Bug #4269

[API] Disallow collection UUIDs in script_parameters, only allow portable data hash

Added by Peter Amstutz almost 5 years ago. Updated almost 5 years ago.

Status:
Resolved
Priority:
Normal
Assigned To:
Tim Pierce
Category:
-
Target version:
Start date:
12/04/2014
Due date:
% Done:

100%

Estimated time:
(Total: 0.00 h)
Story points:
1.0

Description

One of the unintended side effects of #3036 is that the Collection chooser dialog has been filling in collection record uuids instead of portable data hashes. As a result, most jobs since then contain a uuid instead of a hash in the script_parameters field. This works because arv-mount permits uuids in addition to hashes in --by-id mode (perhaps it shouldn't have). This breaks reproducibility because collection records can be modified after the fact. The science team has already experienced jobs being inappropriately reused due to this problem.
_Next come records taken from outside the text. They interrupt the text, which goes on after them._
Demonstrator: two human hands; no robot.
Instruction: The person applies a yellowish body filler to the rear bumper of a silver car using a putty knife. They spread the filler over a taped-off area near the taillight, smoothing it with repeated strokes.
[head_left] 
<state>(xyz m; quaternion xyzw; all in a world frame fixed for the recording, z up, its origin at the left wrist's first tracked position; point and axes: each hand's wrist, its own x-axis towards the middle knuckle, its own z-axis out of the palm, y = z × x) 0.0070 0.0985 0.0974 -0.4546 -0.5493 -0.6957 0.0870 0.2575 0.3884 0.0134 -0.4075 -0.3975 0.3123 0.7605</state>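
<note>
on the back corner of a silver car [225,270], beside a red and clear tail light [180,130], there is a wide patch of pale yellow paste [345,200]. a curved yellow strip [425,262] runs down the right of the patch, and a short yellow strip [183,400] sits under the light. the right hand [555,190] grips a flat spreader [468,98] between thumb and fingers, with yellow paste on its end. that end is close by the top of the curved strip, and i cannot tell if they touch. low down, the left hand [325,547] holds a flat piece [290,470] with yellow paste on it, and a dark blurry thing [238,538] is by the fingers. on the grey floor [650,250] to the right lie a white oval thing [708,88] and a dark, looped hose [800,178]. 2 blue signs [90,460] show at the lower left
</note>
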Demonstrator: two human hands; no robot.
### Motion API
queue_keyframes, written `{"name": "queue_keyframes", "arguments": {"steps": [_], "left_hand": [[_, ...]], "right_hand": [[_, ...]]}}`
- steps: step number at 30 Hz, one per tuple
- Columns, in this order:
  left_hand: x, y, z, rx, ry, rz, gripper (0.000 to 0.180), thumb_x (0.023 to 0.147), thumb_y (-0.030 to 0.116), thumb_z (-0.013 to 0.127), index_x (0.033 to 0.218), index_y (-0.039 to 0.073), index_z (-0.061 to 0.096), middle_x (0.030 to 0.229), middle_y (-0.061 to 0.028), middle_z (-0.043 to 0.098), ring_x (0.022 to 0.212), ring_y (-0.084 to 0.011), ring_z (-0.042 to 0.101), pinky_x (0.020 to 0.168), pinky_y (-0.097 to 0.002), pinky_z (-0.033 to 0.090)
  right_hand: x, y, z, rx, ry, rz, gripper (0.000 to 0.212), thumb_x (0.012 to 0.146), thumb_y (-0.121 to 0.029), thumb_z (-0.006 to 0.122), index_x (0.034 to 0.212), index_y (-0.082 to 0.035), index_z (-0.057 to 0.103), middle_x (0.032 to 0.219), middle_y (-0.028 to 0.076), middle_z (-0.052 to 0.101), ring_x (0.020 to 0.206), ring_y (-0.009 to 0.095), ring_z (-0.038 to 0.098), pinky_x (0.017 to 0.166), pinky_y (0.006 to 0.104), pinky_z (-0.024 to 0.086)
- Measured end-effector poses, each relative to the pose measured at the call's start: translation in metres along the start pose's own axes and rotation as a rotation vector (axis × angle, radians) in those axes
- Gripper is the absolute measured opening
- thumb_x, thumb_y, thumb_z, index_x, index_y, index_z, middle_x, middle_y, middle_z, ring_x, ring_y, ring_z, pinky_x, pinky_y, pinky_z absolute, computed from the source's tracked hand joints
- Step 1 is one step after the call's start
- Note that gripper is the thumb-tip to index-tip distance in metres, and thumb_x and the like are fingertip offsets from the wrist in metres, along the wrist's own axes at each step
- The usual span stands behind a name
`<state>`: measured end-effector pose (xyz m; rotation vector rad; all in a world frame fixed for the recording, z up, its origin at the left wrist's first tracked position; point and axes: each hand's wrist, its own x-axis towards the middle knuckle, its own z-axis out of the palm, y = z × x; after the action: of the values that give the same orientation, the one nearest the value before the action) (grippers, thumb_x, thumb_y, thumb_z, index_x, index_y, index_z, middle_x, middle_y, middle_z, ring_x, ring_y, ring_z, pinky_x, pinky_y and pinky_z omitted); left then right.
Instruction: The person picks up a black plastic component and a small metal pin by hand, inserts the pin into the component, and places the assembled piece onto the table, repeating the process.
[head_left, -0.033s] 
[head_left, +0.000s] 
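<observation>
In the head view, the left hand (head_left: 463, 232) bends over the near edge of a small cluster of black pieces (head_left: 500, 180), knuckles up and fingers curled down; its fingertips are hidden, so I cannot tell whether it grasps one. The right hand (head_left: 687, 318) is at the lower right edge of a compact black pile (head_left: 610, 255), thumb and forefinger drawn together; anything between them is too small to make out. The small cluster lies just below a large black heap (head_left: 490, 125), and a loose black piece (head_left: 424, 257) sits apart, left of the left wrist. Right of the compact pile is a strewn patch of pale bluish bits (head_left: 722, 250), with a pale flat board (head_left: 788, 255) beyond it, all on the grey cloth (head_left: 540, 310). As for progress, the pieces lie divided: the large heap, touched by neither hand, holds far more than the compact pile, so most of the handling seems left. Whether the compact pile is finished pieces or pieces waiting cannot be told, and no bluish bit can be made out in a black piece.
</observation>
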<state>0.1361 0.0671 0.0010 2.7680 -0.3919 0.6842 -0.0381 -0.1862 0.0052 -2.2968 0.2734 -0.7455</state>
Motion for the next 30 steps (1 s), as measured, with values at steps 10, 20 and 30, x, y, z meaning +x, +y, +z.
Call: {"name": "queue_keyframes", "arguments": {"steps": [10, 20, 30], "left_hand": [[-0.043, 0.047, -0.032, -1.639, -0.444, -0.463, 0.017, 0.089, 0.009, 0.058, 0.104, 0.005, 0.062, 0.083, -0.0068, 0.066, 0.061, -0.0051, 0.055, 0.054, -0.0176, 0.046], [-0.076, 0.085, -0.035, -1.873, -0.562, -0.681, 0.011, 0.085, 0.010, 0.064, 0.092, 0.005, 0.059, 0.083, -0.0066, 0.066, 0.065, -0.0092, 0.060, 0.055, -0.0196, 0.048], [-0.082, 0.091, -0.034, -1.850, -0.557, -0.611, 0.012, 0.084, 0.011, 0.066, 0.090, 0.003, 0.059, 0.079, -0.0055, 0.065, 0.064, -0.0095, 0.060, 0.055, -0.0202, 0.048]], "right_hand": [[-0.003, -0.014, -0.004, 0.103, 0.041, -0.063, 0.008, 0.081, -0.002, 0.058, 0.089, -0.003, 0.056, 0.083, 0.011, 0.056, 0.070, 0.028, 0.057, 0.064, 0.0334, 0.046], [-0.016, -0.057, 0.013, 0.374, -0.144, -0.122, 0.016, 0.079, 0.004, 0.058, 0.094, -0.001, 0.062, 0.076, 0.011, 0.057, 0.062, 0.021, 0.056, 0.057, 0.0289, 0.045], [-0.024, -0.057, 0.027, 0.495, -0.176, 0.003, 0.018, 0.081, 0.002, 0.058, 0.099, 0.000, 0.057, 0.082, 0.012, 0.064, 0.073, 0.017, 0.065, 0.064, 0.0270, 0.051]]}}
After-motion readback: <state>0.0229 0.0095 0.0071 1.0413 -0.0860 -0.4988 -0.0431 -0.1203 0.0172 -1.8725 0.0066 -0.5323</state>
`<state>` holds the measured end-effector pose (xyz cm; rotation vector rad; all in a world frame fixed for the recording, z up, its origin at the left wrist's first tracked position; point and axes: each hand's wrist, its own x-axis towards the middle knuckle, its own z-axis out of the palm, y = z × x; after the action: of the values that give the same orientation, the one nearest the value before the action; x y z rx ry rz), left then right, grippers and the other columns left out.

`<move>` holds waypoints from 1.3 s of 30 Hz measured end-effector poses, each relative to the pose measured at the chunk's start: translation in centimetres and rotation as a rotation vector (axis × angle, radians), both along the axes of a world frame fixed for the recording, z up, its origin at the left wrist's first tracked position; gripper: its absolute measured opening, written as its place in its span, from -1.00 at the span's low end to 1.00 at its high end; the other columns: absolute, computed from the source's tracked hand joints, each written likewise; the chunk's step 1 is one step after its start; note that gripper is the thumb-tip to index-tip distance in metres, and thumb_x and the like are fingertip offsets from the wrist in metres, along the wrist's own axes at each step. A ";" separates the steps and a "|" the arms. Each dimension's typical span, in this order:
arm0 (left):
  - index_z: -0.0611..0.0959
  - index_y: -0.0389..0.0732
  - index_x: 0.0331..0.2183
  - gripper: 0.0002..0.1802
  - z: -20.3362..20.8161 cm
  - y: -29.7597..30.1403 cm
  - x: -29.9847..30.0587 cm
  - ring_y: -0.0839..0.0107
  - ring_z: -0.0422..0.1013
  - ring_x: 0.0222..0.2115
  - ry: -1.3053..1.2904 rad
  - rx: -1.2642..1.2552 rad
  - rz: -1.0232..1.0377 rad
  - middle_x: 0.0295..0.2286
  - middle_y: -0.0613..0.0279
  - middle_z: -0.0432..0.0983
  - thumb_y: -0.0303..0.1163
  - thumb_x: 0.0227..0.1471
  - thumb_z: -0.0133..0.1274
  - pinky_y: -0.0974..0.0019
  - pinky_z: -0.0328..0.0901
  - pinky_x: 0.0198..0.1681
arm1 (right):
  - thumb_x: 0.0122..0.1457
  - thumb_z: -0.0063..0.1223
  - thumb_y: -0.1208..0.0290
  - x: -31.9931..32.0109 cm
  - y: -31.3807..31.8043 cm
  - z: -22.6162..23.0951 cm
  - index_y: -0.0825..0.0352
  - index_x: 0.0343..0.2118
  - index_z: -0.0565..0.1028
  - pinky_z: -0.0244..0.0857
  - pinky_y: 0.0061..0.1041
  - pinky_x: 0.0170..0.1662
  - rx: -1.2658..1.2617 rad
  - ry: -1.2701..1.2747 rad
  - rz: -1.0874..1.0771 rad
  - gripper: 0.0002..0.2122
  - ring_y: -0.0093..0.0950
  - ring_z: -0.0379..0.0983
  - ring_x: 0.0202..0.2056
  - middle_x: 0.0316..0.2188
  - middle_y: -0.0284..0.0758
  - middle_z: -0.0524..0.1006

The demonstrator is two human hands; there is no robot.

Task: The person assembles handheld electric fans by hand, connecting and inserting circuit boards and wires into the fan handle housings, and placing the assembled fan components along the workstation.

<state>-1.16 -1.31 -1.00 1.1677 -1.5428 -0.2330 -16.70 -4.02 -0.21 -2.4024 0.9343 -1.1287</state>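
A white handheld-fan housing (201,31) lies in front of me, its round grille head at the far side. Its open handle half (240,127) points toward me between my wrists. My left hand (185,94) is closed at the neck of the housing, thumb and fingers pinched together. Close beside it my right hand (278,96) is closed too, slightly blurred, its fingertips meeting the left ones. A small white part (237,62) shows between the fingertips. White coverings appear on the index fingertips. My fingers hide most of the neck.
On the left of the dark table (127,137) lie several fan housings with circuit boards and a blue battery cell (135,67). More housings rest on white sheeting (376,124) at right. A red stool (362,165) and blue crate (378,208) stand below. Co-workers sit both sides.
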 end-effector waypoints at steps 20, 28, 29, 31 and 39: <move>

Recommend:

  1. Add a migration that searches past jobs and replaces any instances of collection uuids with the appropriate portable data hash for the collection.
  2. Add a job model validation that prevents uuids from showing up in script_parameters
  3. Update legacy code that accepts or tolerates collection UUIDs in script_parameters:
    • arv-copy
    • (other?)

This is blocked by #4015


Subtasks

Task #4725: Review 4269-no-collection-uuid-in-script-paramsResolvedRadhika Chippada

Task #4397: add validationResolvedTim Pierce


Related issues

Related to Arvados - Bug #4756: [API] Add migration to change collection uuids to portable_data_hash in old job script_parametersRejected12/09/2014

Blocked by Arvados - Bug #4015: [Workbench] Collection chooser should be filling in portable_data_hash as well as collection uuid when used to pick pipeline inputs.Resolved10/21/2014

Associated revisions

Revision b09686ba
Added by Tim Pierce almost 5 years ago

Merge branch '4269-no-collection-uuid-in-script-params'

Refs #4269.

History

#1 Updated by Peter Amstutz almost 5 years ago

  • Description updated (diff)

#2 Updated by Peter Amstutz almost 5 years ago

  • Description updated (diff)

#3 Updated by Peter Amstutz almost 5 years ago

  • Description updated (diff)

#4 Updated by Tim Pierce almost 5 years ago

  • Description updated (diff)

#5 Updated by Ward Vandewege almost 5 years ago

  • Target version changed from Bug Triage to Arvados Future Sprints

#6 Updated by Ward Vandewege almost 5 years ago

  • Story points set to 1.0

#7 Updated by Tim Pierce almost 5 years ago

  • Target version changed from Arvados Future Sprints to 2014-11-19 sprint

#8 Updated by Tim Pierce almost 5 years ago

  • Assigned To set to Tim Pierce

#9 Updated by Tim Pierce almost 5 years ago

  • Target version changed from 2014-11-19 sprint to 2014-12-10 sprint

#10 Updated by Tim Pierce almost 5 years ago

  • Status changed from New to In Progress

#11 Updated by Radhika Chippada almost 5 years ago

Review feedback:

  • Can you call "no_collection_uuids" as "ensure_no_collection_uuids_in_script_params" or something like that?
  • May be "return true if recursive_hash_search v, pattern" can be "return recursive_hash_search v, pattern" (same comment for Array)
  • Do we want to log these occurrences?
  • I like "thing". May be "thing1" and "thing2" even better than "thing" and "pattern" :). Just kidding.
  • I am a little concerned about looking for uuid pattern matching in script_parameters. Not sure if I can have a plain text or something like that (like a description) in there where I might enter a collection uuid? Just wondering if we just want to look for collection uuid pattern in script_parameter -> input only? Ignore this question, if it is not meaningful concern for this context.
  • Would it make sense to have a fixture with two script parameters (like previous_job_run_with_arvados_sdk_version) and then update the second value (but not changing the uuid) and verify that the update fails? Of course, you said there will be migration coming up soon. So, I am not sure if this will have much value in the long run.
ex: script_parameters:
    input: xxxxx-xxxxx-blah
    an_integer: "1" 
  • It seems like it would be desirable that the uuid pattern matching is a reusable method? I see two places where uuid pattern matching is implemented in the api server code.
  • It appears that the test "job validation succeeds when no collection uuid in script_parameters" is covered by other tests in this file (those that use the job_attrs)?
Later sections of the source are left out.